Path: utzoo!utgpu!jarvis.csri.toronto.edu!mailrus!purdue!mentor.cc.purdue.edu!pur-ee!hankd
From: hankd@pur-ee.UUCP (Hank Dietz)
Newsgroups: comp.arch
Subject: Re: How Caches Work
Summary: To cache or not to cache, that is the compiler's decision.
Keywords: Cache Bypass
Message-ID: <12855@pur-ee.UUCP>
Date: 13 Sep 89 00:19:34 GMT
References: <21936@cup.portal.com> <1082@cernvax.UUCP> <16306@watdragon.waterloo.edu> <RANG.89Sep10184900@derby.cs.wisc.edu> <8399@boring.cwi.nl> <3989@phri.UUCP>
Reply-To: hankd@pur-ee.UUCP (Hank Dietz)
Organization: Purdue University Engineering Computer Network
Lines: 34

In article <3989@phri.UUCP> roy@phri.UUCP (Roy Smith) writes:
>	Here's a (possibly crazy) idea for cache design.  The current EUD
...
>	What if you segmented the virtual memory space (Oh no!  Not
>segmented address spaces again!  Shades of Intel!) so that the top bit was
>a hint to the cache on probably access patterns.  Variables which were
>expected to hit the cache a lot (SUM and I in the EUD) would be put in the
>"normal" part of the address space.  Variables which were expected to be
>sequential access and thus never hit (VEC in the EUD) would be put in the
>other half of the address space.  The cache would know to not bother doing
>a tag match on this kind of access.  The advantages would be faster access
>time (a memory fetch should be faster than a cache miss followed by a memory
>fetch) but more important it wouldn't cause bogus cache flushes.

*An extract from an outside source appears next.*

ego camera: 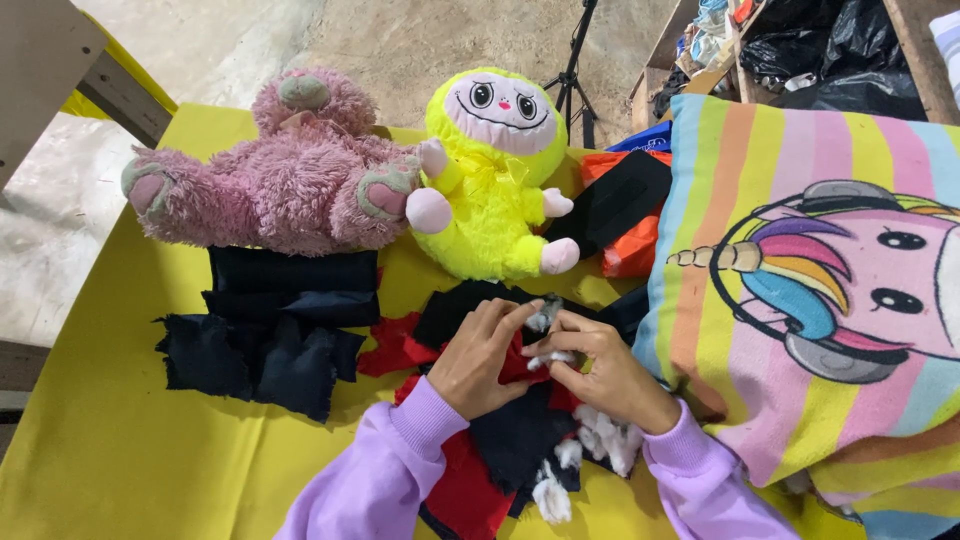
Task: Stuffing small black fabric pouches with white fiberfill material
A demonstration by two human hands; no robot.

Look at Chi's PhD thesis (see my last posting).  The idea of using a bit to
control mapping is "older than dirt" and the idea of using it in sequential
machines to control cacheability is part of what Chi's thesis suggests.

The catch is that you don't divide the address space -- one simply has the
compiler tag individual REFERENCES with the "don't cache me" bit.  The reason
you just ignore the high bit for addressing rather than use it with creative
data layout is that the variable X might be cached along one program flow
path, but not cached along another flow path.  Chi also gives an O(n) typical
performance compiler algorithm for setting the "don't cache me" bits...  your
"sequential access" rule is a VERY crude approximation.

You get a BIG performance gain this way...  results also in Chi's thesis.

							-hankd@ecn.purdue.edu

PS: Chi and I have come to call this mechanism "Cache Bypass."  Parts of
    this work have appeared in a bunch of papers as well as in his PhD
    thesis...  I think the first was at HICSS 87; the most recent was at the
    SIGPLAN 89 conf. on programming lang. design & implementation.